Critical Effect of Bottom Electrode on Ferroelectricity of Epitaxial Hf0.5Zr0.5O2 Thin Films

TL;DR

This study demonstrates that the choice and engineering of the bottom electrode, especially La0.67Sr0.33MnO3, critically influence the stabilization of ferroelectric orthorhombic Hf0.5Zr0.5O2 films, with interface quality being a key factor.

Contribution

It reveals the critical role of the electrode interface in stabilizing ferroelectric phases in HZO films, highlighting interface engineering as a new approach.

Findings

LSMO electrodes enable robust ferroelectricity in HZO films.

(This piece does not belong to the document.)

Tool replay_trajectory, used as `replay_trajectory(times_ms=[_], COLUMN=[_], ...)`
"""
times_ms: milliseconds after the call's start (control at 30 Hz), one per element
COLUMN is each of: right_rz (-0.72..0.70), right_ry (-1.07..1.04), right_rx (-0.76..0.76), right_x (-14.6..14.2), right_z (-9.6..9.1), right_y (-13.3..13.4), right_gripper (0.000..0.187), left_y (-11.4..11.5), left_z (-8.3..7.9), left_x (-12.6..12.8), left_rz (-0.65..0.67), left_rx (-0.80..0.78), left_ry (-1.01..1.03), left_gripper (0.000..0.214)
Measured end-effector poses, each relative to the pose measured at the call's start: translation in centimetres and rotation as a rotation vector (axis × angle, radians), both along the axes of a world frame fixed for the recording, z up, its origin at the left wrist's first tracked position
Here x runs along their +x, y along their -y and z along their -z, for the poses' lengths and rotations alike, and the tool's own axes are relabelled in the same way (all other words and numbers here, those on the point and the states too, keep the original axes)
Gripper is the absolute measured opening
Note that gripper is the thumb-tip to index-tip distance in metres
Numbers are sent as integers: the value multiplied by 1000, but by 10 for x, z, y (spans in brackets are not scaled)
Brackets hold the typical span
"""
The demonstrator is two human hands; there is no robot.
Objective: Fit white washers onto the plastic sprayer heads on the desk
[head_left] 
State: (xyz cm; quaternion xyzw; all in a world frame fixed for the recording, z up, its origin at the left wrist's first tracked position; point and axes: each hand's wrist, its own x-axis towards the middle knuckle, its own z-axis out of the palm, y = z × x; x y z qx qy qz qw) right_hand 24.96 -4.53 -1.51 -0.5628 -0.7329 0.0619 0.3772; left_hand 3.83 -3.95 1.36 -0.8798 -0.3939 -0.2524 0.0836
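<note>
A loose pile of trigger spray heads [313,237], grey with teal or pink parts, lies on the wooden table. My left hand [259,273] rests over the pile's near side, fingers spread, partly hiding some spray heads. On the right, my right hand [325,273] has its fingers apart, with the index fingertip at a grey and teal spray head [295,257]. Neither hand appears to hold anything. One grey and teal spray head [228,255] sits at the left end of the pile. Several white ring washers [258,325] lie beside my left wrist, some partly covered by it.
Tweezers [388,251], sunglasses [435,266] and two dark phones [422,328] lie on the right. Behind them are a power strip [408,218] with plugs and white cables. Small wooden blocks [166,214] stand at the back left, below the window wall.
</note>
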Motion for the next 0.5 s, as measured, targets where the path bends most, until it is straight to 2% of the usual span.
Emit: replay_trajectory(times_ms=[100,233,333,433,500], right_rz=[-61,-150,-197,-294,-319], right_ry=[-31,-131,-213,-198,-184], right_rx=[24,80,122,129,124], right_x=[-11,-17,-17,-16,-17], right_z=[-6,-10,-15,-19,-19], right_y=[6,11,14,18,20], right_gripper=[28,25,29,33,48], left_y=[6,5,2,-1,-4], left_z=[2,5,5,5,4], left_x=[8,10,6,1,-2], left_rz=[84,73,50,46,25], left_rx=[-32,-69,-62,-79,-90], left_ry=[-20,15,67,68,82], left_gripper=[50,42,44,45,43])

Other perovskite electrodes show reduced or no ferroelectric phase.

Interface engineering on a monolayer level stabilizes the orthorhombic phase.

Abstract

Epitaxial orthorhombic Hf0.5Zr0.5O2 (HZO) films on La0.67Sr0.33MnO3 (LSMO) electrodes show robust ferroelectricity, with high polarization, endurance and retention. However, no similar results have been achieved using other perovskite electrodes so far. Here, LSMO and other perovskite electrodes are compared. A small amount of orthorhombic phase and low polarization is found in HZO films grown on La-doped BaSnO3 and Nb-doped SrTiO3, while null amounts of orthorhombic phase and polarization are detected in films on LaNiO3 and SrRuO3. The critical effect of the electrode on the stabilized phases is not consequence of differences in the electrode lattice parameter. The interface is critical, and engineering the HZO bottom interface on just a few monolayers of LSMO permits the stabilization of the orthorhombic phase. Furthermore, while the specific divalent ion (Sr or Ca) in the manganite is not relevant, reducing the La content causes a severe reduction of the amount of orthorhombic phase and the ferroelectric polarization in the HZO film.